Referring to haemorrhagic incidents in the literature, he said “From published studies, we see that the SILK experience had 13 delayed haemorrhages out of an estimated 1500 aneurysms treated with SILK stent (Kulcsar et al, AJNR 2011), which accounts for approximately 1% of cases. There was no bleeding seen in the PITA trial with the Pipeline Embolization Device, from 31 aneurysms treated. The Buenos Aires experience had zero incidence of complications from 63 cases, the Budapest study saw one case of haemorrhage from 19 aneurysms treated and the PUFS trial had two haemorrhagic complications from 28 treated.

“In the Pipeline experience, there was a company (ev3/Covidien) initiated data collection on close to 1000 patients with six months follow-up. This demonstrated an incidence of delayed aneurysm rupture slightly over 1% and a similar rate of remote parenchymal hemorrhage,” Szikora said.

 

He explained that the aim of the study was to analyse the incidence of bleeding in an unselected series of flow diverter treated aneurysms (so that a “real world” experience could be assessed). The study also sought to identify the type of aneurysms prone to delayed rupture and attempted to identify techniques that might be capable of reducing bleeding risk.

 

Data collection was initiated by a task force established by the ESMINT executive committee (The ESMINT Flow Diverter Bleeding Project). An invitation was sent electronically to all ESMINT members as well as all SILK and Pipeline Embolization Device users identified by the device providers.
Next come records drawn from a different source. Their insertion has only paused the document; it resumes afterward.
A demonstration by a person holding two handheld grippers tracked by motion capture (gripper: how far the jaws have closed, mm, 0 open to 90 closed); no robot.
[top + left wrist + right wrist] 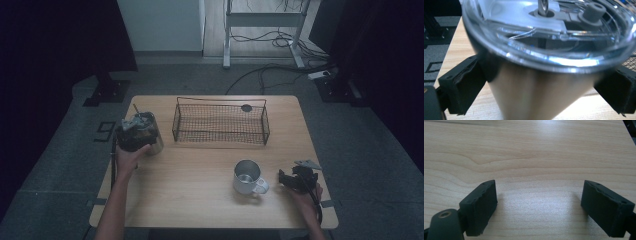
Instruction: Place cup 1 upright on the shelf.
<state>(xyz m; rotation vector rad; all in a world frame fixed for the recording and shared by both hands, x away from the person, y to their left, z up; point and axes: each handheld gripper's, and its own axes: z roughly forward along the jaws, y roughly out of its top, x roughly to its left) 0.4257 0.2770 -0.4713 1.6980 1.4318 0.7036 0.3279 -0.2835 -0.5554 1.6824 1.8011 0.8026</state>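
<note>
A steel tumbler with a clear lid and a straw stands at the table's left side. My left gripper is shut on it. In the left gripper view both black pads press on the tumbler's sides just below the lid. A steel mug sits at the front right with its handle turned right. My right gripper rests low just right of that handle. Its jaws stand open over bare wood.
A black wire basket stands at the middle back of the wooden table, with a small dark disc at its far side. The floor beyond holds cables and a metal frame.
</note>
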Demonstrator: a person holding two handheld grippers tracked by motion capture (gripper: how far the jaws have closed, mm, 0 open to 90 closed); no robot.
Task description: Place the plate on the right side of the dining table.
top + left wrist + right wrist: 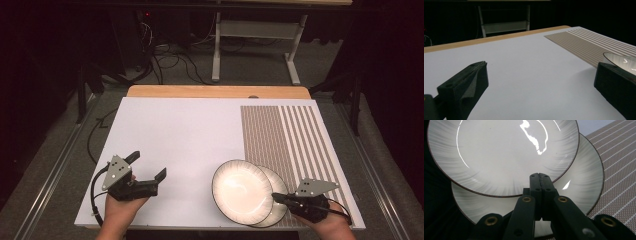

It was an electronic questionnaire distributed by the ESMINT office, participation was entirely voluntary and no industrial support or control other than an address list was provided. “The results are self-assessed and the data are not audited, and they are processed by the authors,” he said.

 

There were 53 responders from the European Union, Argentina, Australia, Canada, Brazil, Israel, Lebanon, Russia, Singapore, South Africa, Turkey and the USA. The total number of patients reported was 1,040. There was detailed information on aneurysm characteristics in 699 patients.

 

With regard to device usage, nearly 600 patients were treated with the Pipeline Embolization Device, over 400 were treated with the SILK stent, fewer than 50 with the Surpasse and nearly 20 with the Cardiatis stent.

 

“The primary determining factor with regard to complications, seems to be large and giant aneurysms. Such aneurysms may have a much higher likelihood of delayed haemorrhage than previously expected. They are likely to be symptomatic, have a partial intrasaccular thrombosis, diseased or no wall and prone to rupture. Incidence of subarachnoid haemorrhage in large/giant aneurysms was 2.5% per aneurysm.”

 

Szikora noted that expertise could reduce procedural complication, periprocedural incidents and remote parenchymal haemorrhage. “But this should not affect delayed aneurysm rupture. A lower incidence of this complication in the high-volume centres was seen and is probably related to different case selection, treating more small-medium aneurysms than in the low volume centres,” he said.

 

Szikora stated that a prospective study focusing on a high-risk aneurysm population was highly recommended. “Aneurysm flow pattern before and after treatment, final mesh density/flow reduction of the applied device should be measured and a rigorous follow-up protocol, progression of aneurysm thrombosis, with sequential MRI studies prior to and following treatment should be done.”